If you are a developer interested in Facebook Credits for websites, you can sign up at the Facebook Credits Developer Support Form by choosing the fifth category from the list.“At this time, we are focused on gathering early developer feedback,” a Facebook spokesperson said in a statement. “We will keep you posted as our tests continue.”In related news, Facebook has added new payment methods for Facebook Credits. Some of the recent additions include: Axeso5 Brazil, Join Card Taiwan, Hong Kong, Thailand, Malaysia OBT Malaysia, MEPS FPX Malaysia, MEPSCASH Malaysia, PayEasy Philippines, PaysBuy Thailand, SafetyPay Mexico, Costa Rica, Peru, Spain, Austria, Brazil, and WebCash Malaysia.

The social networking giant now supports over 80 payment methods in more than 50 countries around the world.Facebook Credits launched as an alpha in May 2009. The beta stage started in February 2010 and ended with a final version in January 2011. As of July 2011, all Facebook game developers are required to only process payments through Facebook Credits. It is not yet? a mandatory payment option for Facebook apps. Earlier this month, Facebook Credits became available as a payment option to mobile app developers.

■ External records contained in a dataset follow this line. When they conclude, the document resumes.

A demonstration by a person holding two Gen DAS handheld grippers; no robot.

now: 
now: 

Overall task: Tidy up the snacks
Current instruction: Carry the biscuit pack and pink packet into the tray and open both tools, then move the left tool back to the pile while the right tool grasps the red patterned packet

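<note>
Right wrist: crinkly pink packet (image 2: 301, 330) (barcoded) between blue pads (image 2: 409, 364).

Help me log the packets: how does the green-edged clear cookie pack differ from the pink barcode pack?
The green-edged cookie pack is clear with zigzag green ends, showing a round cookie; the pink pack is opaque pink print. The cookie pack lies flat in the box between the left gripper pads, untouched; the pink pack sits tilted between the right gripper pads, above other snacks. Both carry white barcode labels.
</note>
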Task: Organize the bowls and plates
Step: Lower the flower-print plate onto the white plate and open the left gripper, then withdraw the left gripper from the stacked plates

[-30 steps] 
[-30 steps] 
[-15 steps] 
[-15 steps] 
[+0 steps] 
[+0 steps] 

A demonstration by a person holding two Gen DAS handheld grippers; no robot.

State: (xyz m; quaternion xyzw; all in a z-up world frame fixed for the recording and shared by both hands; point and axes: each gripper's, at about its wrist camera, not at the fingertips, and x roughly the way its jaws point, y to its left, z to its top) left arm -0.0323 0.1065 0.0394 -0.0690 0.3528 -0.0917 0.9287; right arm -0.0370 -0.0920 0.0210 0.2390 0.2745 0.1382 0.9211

Facebook takes a 30 percent cut of all revenue earned through Facebook Credits, leaving developers with the remaining 70 percent. It’s not clear how much revenue the company makes from the virtual currency, but it appears to be a growing percentage of its overall revenue. It could be massive if Facebook Credits for websites takes off.

via Facebook begins testing Facebook Credits for websites | ZDNet.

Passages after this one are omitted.